Parte 4 – De terra em terra, com os Robertos às costas
Depois daquele início cheio de sonhos e esperança, a vida levou-me de terra em terra, feira em feira, praia em praia, sempre com os meus Robertos às costas. Era uma vida de estrada, poeira, sorrisos e improvisos. Muitas vezes, montava a gurita em qualquer canto: areia quente de uma praia, calçada de uma vila, ou mesmo entre barracas de feira. A magia era sempre a mesma – os olhos das crianças brilhando, os adultos a recordar a infância.

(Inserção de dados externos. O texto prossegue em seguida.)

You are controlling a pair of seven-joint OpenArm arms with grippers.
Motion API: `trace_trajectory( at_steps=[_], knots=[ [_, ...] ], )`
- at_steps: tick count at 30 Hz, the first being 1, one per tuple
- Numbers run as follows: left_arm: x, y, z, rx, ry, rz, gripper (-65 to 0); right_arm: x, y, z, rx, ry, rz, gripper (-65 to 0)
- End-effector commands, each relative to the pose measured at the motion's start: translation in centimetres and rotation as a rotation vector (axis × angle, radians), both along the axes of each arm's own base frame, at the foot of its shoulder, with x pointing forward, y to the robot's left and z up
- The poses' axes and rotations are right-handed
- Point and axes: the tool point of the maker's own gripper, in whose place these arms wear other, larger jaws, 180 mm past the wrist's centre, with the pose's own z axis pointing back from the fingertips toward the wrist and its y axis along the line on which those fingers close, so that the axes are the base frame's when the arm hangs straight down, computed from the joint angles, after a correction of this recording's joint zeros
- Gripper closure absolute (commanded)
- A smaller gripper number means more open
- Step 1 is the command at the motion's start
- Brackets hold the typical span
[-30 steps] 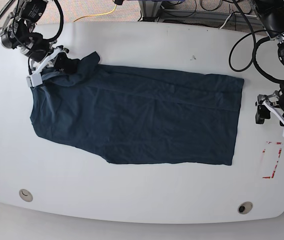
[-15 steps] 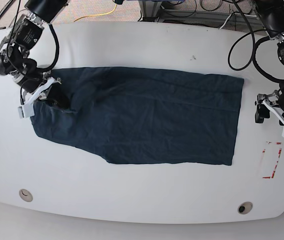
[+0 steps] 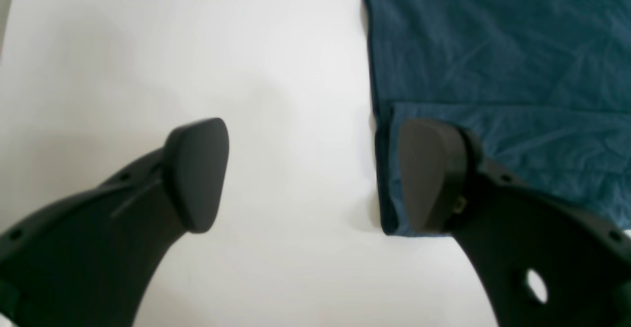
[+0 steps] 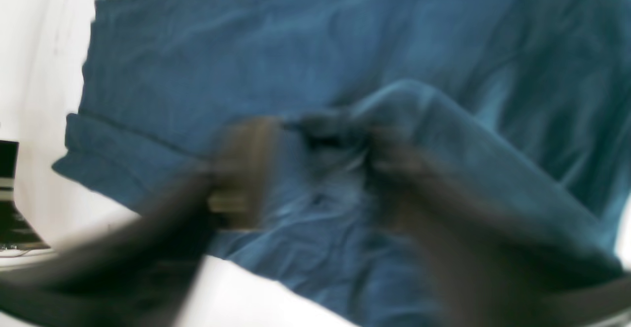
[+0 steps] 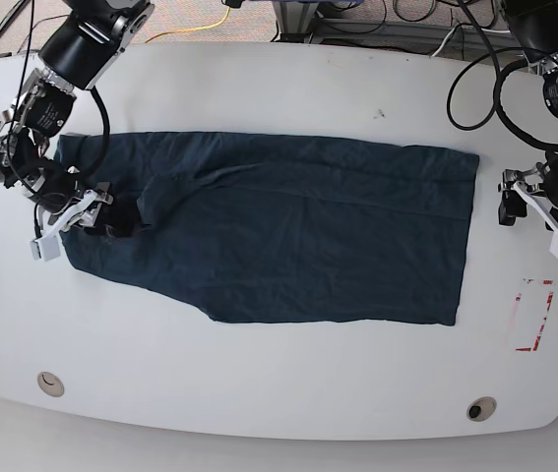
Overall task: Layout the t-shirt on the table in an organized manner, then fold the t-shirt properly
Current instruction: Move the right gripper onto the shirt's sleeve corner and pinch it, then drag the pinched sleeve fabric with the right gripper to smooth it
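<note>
Navy t-shirt: one (wrinkly) | white table: one | grommets: two

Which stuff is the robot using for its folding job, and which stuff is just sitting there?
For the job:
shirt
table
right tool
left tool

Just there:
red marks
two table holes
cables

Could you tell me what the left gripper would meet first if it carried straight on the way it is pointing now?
Probably the bare white table: the open left gripper points down at it, its right finger over the dark navy-teal t-shirt edge; depth is unclear.
</note>
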Motion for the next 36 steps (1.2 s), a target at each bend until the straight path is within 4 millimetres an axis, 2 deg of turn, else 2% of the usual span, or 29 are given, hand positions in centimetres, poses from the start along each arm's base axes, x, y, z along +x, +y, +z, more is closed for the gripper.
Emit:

Lembro-me bem de uma noite numa feira. Tinha terminado mais um espetáculo, e a chuva caía desalmadamente. Eu ia dormir ali mesmo, debaixo da minha gurita. A água escorria por todos os lados, e estávamos todos encharcados – eu, a roupa, os bonecos. Os Robertos ficaram tão molhados que as cabeças inchadas não deixavam nem a minha mão entrar nos buracos. Foi preciso refazer tudo: secar, lixar, pintar, e até abrir de novo os buracos das cabeças. Uma trabalheira danada, mas era o preço da paixão.
Outra vez, estava com o meu irmão Eduardo – que Deus o tenha – numa feira. Estava a meio de uma apresentação, naquela parte que costuma ser mais parada, sem grande graça. De repente, ouvi-se uma gargalhada imensa lá fora. Um riso daqueles que contagia. Fui espreitar o que se passava, e lá estavam dois bêbados à porrada. Um espectáculo à parte, de tal forma trapalhão e cômico, que era melhor que muito filme. Eles tropeçavam, abraçavam-se e empurravam-se como se fossem personagens de uma farsa. Às vezes, nem os bonecos conseguem competir com a vida real.